***** Data listing *****

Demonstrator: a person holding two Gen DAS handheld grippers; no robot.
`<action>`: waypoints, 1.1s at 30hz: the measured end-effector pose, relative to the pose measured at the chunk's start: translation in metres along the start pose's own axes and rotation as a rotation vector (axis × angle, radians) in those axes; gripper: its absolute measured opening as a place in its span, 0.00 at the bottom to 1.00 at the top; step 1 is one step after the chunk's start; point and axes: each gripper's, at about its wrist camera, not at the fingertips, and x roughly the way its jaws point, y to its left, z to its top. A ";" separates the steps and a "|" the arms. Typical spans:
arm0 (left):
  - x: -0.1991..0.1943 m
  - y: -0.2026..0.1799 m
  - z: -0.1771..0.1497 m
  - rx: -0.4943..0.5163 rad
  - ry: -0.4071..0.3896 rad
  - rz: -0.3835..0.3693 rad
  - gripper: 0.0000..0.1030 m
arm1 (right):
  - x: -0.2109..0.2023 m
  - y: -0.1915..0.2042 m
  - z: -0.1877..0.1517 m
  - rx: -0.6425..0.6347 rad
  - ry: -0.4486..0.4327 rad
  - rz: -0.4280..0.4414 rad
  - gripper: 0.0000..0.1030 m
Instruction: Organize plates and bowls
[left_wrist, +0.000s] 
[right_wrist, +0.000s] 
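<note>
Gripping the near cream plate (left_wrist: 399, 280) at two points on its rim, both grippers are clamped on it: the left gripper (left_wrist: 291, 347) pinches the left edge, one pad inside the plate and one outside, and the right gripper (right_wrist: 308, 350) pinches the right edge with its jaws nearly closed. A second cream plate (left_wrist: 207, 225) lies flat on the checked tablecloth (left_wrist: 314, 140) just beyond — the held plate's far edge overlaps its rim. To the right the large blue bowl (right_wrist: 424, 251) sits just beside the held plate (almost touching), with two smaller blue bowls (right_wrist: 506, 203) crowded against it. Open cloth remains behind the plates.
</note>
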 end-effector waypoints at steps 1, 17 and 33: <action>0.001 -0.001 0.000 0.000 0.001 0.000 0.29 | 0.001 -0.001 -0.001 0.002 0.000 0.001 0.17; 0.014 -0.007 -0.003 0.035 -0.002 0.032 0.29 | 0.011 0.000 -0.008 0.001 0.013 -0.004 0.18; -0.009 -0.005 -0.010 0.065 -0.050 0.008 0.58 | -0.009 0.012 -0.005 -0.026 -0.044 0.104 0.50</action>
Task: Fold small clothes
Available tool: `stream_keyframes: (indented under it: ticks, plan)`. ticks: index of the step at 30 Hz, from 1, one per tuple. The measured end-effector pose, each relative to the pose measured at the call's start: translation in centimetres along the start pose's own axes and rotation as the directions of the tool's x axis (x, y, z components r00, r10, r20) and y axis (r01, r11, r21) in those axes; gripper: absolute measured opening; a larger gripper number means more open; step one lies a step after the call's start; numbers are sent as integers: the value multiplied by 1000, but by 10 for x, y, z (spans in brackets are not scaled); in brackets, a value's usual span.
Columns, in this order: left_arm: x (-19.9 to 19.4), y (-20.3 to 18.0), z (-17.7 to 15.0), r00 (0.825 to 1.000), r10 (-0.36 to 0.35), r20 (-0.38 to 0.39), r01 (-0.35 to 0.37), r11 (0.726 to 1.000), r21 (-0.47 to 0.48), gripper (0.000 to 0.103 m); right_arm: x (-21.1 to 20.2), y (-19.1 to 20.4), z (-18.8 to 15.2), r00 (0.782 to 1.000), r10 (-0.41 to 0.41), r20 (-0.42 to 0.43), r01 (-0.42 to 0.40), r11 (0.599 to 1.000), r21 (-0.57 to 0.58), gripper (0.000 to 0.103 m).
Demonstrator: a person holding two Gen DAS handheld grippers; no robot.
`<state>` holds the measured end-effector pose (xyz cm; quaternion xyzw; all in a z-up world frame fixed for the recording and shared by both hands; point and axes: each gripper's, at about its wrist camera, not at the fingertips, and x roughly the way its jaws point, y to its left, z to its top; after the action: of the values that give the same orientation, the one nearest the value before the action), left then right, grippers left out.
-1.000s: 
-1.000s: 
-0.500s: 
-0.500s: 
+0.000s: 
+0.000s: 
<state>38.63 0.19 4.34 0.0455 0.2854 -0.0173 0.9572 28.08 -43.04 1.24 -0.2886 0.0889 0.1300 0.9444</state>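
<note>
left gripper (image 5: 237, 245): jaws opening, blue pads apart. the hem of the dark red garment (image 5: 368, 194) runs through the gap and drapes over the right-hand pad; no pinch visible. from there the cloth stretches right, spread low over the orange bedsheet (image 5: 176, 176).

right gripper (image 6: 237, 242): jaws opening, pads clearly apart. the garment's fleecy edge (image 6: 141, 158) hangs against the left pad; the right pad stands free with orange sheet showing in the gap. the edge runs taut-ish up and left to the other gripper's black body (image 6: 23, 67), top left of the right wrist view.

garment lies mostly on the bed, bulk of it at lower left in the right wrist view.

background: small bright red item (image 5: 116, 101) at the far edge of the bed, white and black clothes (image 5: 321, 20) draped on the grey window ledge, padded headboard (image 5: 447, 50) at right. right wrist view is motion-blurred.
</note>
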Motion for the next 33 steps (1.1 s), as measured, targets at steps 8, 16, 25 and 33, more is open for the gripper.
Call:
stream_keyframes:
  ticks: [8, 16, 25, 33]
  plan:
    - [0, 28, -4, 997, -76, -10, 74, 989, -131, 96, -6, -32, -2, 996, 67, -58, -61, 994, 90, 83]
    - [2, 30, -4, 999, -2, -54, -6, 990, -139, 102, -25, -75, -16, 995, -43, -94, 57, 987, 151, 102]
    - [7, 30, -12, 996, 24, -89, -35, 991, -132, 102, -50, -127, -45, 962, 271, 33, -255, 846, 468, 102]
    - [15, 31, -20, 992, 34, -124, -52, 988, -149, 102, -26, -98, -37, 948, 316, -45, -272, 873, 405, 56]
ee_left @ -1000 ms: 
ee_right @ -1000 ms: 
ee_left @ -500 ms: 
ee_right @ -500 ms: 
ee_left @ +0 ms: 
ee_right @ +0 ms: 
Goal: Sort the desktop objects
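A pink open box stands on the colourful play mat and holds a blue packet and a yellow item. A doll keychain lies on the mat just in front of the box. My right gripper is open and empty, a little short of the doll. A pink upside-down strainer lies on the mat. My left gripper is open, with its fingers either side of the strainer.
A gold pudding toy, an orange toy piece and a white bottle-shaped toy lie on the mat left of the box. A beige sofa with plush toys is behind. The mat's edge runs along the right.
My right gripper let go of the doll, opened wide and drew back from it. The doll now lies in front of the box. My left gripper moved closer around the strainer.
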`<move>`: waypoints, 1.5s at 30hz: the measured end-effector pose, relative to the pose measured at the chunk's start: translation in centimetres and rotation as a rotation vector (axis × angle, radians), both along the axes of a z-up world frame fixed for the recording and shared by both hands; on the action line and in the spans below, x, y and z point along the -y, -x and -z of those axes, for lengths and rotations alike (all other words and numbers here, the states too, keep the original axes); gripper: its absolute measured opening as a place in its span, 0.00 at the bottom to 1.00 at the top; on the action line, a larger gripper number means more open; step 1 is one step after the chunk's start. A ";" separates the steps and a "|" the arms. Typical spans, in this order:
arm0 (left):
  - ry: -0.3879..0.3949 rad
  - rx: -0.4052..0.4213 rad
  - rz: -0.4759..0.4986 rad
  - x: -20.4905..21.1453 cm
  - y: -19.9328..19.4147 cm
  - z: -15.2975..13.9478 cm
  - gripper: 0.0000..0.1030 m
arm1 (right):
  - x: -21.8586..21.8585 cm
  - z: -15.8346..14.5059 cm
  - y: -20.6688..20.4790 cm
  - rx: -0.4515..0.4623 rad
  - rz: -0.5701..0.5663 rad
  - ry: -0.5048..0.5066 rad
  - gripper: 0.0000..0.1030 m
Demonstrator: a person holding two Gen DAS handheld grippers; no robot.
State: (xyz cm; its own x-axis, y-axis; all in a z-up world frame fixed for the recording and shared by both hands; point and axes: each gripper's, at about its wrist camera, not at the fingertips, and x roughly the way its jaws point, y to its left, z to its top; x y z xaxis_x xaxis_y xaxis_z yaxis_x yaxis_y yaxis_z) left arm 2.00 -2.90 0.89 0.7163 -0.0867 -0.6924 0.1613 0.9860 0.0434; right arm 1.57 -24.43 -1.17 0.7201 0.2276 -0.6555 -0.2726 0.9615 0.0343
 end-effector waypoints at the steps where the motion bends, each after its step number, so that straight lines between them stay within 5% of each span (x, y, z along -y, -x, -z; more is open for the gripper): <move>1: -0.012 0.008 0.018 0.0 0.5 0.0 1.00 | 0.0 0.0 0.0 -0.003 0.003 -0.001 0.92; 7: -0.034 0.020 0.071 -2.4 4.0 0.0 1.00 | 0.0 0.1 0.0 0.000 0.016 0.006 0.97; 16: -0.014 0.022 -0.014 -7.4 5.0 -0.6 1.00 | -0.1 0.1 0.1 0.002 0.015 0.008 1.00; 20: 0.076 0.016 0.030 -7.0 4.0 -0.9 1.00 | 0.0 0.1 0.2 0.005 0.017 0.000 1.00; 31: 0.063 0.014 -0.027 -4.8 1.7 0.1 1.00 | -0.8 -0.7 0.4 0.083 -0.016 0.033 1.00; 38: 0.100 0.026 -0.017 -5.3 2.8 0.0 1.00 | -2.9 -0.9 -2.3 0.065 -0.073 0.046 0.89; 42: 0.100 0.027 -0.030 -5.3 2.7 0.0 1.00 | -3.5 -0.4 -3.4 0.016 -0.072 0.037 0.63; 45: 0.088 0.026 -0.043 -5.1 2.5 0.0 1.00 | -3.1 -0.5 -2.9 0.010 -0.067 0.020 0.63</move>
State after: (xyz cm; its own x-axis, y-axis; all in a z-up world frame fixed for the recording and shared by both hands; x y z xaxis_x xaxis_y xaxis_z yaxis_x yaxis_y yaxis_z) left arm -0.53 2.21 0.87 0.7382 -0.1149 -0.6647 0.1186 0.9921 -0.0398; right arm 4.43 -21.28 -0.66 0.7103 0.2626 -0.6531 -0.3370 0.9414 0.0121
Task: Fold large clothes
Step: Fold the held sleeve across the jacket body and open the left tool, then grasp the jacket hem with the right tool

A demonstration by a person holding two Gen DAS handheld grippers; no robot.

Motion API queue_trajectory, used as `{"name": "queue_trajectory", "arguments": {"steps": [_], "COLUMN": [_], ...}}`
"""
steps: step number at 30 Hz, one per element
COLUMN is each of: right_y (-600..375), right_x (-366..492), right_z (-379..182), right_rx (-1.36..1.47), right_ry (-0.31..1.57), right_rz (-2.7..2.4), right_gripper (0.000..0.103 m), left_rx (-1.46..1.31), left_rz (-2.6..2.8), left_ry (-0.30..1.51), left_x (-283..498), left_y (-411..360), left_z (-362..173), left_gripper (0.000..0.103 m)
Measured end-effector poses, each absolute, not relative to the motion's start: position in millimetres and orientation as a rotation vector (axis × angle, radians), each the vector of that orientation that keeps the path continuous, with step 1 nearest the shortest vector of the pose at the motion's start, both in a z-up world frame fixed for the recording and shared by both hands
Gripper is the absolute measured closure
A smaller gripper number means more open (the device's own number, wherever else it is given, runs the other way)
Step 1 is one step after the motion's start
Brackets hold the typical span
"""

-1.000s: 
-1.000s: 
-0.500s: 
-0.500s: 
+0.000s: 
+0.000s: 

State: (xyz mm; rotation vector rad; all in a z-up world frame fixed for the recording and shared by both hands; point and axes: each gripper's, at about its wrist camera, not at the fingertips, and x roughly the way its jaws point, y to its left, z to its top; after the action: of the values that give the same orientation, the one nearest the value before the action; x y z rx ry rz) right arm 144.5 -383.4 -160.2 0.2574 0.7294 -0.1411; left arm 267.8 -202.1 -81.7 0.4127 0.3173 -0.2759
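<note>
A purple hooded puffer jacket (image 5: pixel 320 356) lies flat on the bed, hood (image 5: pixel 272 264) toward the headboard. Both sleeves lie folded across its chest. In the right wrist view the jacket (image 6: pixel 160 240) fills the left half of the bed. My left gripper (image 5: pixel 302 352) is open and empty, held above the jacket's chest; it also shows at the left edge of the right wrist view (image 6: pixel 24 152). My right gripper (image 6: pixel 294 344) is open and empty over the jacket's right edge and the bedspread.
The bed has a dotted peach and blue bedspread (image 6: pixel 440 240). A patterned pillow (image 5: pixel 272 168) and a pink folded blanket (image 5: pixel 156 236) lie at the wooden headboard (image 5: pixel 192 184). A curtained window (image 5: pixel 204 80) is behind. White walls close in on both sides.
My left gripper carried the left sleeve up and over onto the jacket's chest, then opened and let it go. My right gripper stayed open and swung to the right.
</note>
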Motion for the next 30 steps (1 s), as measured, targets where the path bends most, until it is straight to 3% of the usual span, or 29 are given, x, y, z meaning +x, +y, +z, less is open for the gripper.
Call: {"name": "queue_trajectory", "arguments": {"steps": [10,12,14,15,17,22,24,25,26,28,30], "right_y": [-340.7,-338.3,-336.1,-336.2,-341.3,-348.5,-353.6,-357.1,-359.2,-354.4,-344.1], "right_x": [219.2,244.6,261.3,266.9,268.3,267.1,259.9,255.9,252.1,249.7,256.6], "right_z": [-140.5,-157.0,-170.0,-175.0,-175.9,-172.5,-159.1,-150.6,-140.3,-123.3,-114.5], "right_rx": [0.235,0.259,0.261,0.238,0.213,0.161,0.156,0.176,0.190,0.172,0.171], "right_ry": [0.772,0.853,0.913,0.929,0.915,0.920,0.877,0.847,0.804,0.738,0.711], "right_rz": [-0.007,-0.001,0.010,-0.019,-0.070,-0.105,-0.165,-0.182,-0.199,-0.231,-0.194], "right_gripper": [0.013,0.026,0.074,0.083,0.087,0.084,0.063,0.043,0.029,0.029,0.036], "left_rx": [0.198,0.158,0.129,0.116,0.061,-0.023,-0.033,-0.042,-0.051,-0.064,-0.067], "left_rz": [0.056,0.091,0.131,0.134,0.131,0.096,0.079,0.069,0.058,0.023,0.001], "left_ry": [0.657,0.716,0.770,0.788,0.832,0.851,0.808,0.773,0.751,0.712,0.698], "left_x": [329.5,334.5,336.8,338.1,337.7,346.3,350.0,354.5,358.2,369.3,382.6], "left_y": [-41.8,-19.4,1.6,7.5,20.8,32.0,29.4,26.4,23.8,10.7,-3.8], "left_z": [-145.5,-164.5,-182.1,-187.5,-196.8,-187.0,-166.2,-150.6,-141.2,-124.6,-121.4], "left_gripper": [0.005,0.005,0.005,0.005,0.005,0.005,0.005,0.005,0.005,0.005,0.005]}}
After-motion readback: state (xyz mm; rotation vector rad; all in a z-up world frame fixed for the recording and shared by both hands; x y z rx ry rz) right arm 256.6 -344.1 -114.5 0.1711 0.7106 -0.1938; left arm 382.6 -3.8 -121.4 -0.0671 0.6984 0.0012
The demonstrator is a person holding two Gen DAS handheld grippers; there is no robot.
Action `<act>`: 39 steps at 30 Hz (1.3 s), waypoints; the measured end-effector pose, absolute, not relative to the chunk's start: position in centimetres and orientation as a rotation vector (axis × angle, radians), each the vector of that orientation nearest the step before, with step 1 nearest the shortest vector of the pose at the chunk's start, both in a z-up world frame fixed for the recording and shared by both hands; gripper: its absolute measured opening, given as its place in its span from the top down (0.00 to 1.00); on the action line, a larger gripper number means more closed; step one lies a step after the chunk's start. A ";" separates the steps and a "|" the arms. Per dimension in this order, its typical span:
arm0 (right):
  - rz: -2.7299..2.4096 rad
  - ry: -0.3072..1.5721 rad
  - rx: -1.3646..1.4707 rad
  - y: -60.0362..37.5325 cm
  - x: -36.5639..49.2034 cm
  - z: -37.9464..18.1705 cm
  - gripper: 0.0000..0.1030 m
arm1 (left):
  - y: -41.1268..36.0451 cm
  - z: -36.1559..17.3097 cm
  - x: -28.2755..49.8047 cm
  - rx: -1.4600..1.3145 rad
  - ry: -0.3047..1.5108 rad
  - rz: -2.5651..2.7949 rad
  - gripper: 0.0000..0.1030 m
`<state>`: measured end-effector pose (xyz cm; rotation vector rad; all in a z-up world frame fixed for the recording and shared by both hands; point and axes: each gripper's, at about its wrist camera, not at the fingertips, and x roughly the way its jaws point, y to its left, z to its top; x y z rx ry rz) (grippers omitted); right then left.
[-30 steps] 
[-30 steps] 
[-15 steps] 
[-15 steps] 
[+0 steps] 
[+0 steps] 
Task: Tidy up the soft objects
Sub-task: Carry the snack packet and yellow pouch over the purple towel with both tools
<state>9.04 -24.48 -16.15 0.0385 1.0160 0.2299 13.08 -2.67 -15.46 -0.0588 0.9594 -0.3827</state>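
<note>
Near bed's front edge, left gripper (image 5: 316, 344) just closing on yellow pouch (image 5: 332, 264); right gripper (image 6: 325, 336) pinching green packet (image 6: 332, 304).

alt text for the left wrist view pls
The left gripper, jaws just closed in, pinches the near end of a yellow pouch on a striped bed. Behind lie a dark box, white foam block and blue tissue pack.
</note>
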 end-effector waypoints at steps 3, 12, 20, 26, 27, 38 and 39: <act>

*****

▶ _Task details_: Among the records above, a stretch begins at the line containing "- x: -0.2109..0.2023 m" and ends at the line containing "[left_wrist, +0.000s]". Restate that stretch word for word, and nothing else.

▶ _Written reply_:
  - x: -0.2109..0.2023 m
  - y: -0.1915..0.2042 m
  - z: -0.1877..0.1517 m
  - rx: -0.6425..0.6347 rad
  - ry: -0.4486..0.4327 rad
  - rz: -0.4280..0.4414 rad
  - gripper: 0.0000..0.1030 m
Instruction: Organize plates and bowls
[left_wrist, +0.000s] 

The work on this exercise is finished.